▶ _TO DO_
All lines from the one containing "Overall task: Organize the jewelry" to the end of the listing below are to be reproduced exactly, and no others.

▶ _PROVIDED MATERIAL_
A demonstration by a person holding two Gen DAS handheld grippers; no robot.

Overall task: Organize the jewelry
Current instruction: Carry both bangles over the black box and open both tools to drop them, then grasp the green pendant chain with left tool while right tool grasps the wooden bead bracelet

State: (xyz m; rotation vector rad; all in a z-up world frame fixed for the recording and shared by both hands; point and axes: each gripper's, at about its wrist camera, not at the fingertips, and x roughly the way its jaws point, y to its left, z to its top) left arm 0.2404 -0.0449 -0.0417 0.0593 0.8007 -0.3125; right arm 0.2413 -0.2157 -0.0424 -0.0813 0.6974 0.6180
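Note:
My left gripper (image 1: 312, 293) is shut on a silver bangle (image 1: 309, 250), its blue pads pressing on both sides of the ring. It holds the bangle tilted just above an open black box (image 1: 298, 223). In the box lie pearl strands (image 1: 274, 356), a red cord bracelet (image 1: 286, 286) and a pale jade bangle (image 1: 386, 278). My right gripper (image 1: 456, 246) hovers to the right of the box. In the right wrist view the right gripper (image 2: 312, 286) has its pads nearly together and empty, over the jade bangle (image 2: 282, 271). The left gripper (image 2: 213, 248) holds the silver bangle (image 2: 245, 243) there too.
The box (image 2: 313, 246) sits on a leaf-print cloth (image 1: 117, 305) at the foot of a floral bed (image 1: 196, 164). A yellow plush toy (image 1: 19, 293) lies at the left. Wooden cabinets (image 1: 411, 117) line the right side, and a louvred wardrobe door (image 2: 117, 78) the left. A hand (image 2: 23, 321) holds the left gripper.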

▶ _RESULT BELOW_
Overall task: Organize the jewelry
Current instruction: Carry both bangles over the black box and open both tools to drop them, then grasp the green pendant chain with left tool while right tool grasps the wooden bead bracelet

State: (xyz m; rotation vector rad; all in a z-up world frame fixed for the recording and shared by both hands; point and axes: each gripper's, at about its wrist camera, not at the fingertips, and x roughly the way its jaws point, y to its left, z to its top) left arm 0.2404 -0.0449 -0.0417 0.0593 0.8007 -0.3125; right arm 0.2413 -0.2157 -0.0424 -0.0813 0.6974 0.6180
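Note:
My left gripper (image 1: 312, 293) is shut on a silver bangle (image 1: 309, 250), its blue pads pressing on both sides of the ring. It holds the bangle tilted just above an open black box (image 1: 298, 223). In the box lie pearl strands (image 1: 274, 356), a red cord bracelet (image 1: 286, 286) and a pale jade bangle (image 1: 386, 278). My right gripper (image 1: 456, 246) hovers to the right of the box. In the right wrist view the right gripper (image 2: 312, 286) has its pads nearly together and empty, over the jade bangle (image 2: 282, 271). The left gripper (image 2: 213, 248) holds the silver bangle (image 2: 245, 243) there too.
The box (image 2: 313, 246) sits on a leaf-print cloth (image 1: 117, 305) at the foot of a floral bed (image 1: 196, 164). A yellow plush toy (image 1: 19, 293) lies at the left. Wooden cabinets (image 1: 411, 117) line the right side, and a louvred wardrobe door (image 2: 117, 78) the left. A hand (image 2: 23, 321) holds the left gripper.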

There is nothing more to add to the answer.